Seeing Your Organization as a Performance Chain

blog | Wed, 07/04/2012 – 14:25 | By Chris LaVictoire Mahai

How can you drive the best possible outcomes for your customers and your business? The most successful organizations control their performance chain rather than letting their performance chain control them.

Back up a second – what is a performance chain? I define a performance chain as all the tangible and intangible elements that have to move from the moment you trigger demand until you have cash in the bank; all the ins and outs that have to work together and align to your target customer experience to drive the outcomes you want.

When you boil it down to simple terms, a performance chain is really about flow. Everything has an in and an out. Think of your company in zones that can be viewed based on an integrated understanding of the work moving in, out, across and through as value is defined, created, delivered and payment received.

Highly complex or diversified organizations will have multiple levels of performance chains. Any value-creating process can be mapped this way whether a company has one or 10 or hundreds. Instead of looking at your organization functionally, where work tends to get stuck in the proverbial ‘silos,’ try mapping your organization work flow through the four lenses of speed, predictability, flexibility and leverage. What mix of those four drivers is right for your organization? What balance? Where does speed matter most? Flexibility?
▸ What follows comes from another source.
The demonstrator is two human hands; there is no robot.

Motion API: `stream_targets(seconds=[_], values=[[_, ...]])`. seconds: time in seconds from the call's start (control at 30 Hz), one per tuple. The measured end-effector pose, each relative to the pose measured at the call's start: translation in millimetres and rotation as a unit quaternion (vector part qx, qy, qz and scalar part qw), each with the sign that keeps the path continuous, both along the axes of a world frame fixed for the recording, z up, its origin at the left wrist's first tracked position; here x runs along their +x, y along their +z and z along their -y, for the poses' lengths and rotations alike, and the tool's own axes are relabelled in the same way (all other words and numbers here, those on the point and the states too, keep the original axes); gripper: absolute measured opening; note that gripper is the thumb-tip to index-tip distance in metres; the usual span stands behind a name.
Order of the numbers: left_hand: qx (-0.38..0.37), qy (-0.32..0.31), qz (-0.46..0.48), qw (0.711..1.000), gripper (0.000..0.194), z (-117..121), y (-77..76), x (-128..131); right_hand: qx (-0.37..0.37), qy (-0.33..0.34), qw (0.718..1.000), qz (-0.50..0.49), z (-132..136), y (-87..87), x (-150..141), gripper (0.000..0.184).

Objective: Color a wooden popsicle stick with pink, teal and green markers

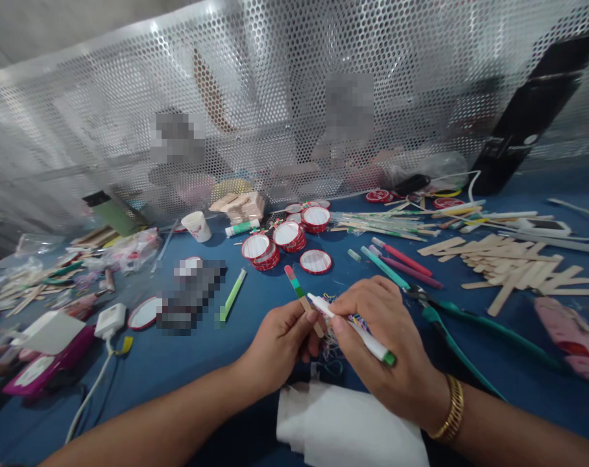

Can you imagine your business as a flow of work? If you are a CEO, COO, a division leader, or a functional leader, can you visualize your company’s performance chain from beginning to end? The flow of work as it moves through your organization? Not by function or department or unit – but the way your company builds value as work moves through your system. The way people move in and out. The way ideas move in and out – or die before implementation.

Focus too much on individual functions or pain points prematurely and you get hung up in the details. As a result, you’ll be less efficient and may even miss the mark completely. You may create a high-performing cell or unit but the entire company – and most importantly the customer – may not benefit at all. When you engage across the entire system, you have a much better chance of peak performance.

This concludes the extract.